From the records below, set down exactly the lines starting with the line that contains "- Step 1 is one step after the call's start" and going on through the line that contains "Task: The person". Nothing else is wanted.
[Given data Boundary: Start]
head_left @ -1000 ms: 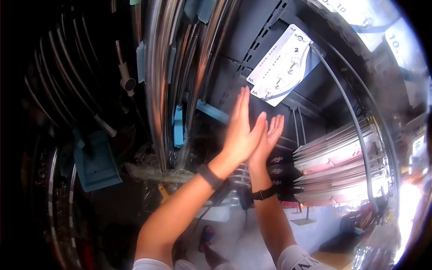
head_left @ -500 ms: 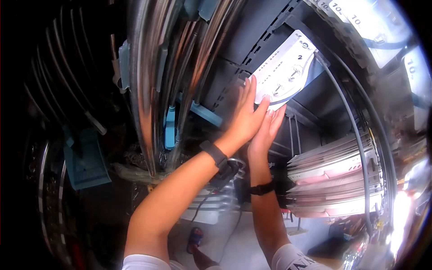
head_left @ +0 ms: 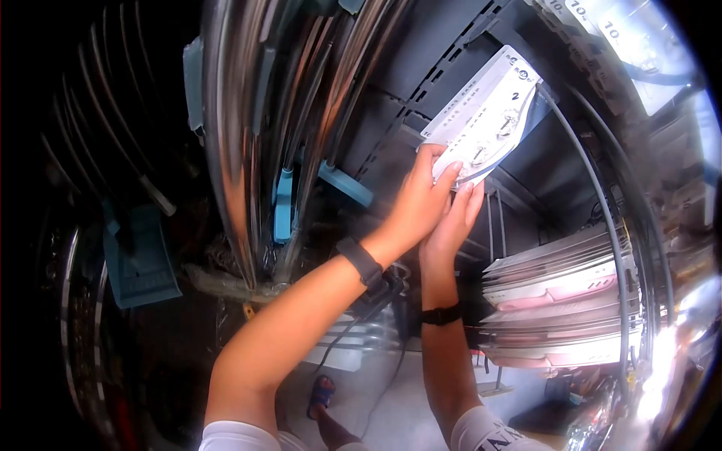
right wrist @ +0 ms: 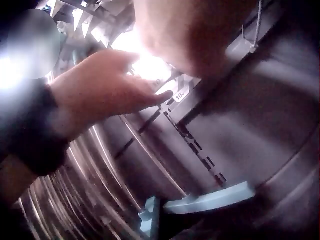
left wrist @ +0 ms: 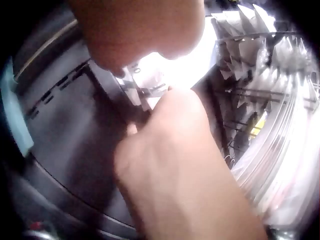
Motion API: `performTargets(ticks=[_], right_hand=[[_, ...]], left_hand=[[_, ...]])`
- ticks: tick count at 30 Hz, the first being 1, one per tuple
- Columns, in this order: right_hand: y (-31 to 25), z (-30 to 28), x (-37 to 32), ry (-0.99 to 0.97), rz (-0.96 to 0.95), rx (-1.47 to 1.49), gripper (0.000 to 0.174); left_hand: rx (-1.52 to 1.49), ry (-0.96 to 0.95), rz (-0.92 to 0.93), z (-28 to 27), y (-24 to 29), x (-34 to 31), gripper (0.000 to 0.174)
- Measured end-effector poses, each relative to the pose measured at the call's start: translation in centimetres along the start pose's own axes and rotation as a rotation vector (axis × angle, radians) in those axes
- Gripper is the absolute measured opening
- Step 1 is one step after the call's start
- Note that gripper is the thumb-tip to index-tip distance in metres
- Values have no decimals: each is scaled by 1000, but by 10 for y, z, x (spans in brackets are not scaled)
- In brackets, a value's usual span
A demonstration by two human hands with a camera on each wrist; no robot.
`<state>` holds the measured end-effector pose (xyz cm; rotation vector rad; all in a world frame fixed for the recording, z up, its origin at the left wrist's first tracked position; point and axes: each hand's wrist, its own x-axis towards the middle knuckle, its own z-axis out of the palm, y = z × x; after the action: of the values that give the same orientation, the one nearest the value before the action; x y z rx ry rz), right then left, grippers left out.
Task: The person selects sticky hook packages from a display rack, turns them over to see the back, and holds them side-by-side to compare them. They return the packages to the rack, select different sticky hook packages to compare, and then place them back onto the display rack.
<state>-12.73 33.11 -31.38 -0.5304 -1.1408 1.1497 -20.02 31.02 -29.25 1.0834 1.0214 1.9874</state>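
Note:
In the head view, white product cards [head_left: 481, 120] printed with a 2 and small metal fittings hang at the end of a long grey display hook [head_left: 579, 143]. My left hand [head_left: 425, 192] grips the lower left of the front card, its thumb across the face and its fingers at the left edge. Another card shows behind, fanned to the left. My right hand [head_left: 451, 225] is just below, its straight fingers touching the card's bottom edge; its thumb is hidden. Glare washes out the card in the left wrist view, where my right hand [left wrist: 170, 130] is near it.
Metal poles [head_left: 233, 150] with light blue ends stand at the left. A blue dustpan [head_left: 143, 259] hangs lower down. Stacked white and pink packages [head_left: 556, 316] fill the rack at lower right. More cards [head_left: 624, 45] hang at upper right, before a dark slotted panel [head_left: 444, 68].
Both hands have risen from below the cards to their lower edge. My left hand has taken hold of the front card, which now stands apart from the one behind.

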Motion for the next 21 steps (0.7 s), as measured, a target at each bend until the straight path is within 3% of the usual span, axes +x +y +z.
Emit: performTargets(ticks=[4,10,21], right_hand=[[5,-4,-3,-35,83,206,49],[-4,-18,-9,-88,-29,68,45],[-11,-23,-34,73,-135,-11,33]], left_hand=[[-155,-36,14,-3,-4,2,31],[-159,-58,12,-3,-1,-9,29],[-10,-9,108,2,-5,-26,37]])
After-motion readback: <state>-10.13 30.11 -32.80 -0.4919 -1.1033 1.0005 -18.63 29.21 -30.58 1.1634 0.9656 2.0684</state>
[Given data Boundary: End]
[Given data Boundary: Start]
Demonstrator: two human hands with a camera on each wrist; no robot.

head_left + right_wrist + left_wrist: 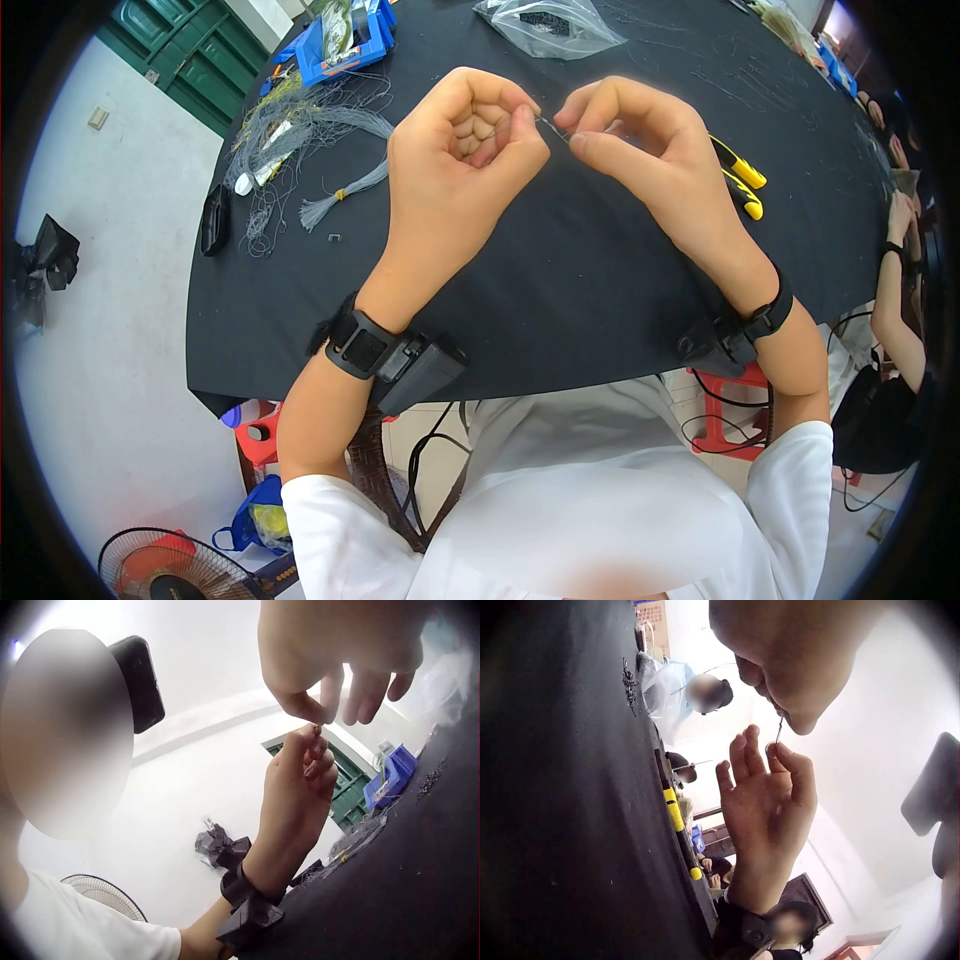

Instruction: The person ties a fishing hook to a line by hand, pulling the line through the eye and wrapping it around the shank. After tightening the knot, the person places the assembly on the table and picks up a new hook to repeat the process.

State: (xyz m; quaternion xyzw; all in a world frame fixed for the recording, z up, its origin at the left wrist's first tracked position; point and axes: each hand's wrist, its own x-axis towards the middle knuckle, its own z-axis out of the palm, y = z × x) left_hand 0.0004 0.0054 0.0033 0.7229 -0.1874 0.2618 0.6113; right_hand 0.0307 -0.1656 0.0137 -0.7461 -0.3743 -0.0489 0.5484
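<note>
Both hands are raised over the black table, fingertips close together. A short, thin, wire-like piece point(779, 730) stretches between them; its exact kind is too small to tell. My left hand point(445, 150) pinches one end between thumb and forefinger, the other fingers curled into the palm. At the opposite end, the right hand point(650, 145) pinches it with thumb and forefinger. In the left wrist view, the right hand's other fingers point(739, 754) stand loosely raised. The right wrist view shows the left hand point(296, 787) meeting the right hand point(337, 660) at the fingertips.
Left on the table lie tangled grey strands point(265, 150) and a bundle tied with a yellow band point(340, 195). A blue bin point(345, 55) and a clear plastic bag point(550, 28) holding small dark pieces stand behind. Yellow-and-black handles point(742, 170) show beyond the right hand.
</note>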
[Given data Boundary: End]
Task answer:
- Step 1 is one step after the call's start
- Note that gripper is the thumb-tip to index-tip distance in metres
- Values have no decimals: each is scaled by 1000, but by 10 for y, z, x (spans in brackets are not scaled)
- In brackets, a value's usual span
A demonstration by two human hands with a camera on each wrist; no robot.
`<state>` holds the measured end-effector pose (xyz cm; rotation vector rad; all in a world frame fixed for the recording, z up, its origin at the left wrist's first tracked position; point and axes: each hand's wrist, its own x-axis towards the middle knuckle, its own z-axis out of the palm, y = z × x; after the action: of the values that give the same orientation, the one nearest the value before the action; x y z rx ry rz), right then left, grippers left out.
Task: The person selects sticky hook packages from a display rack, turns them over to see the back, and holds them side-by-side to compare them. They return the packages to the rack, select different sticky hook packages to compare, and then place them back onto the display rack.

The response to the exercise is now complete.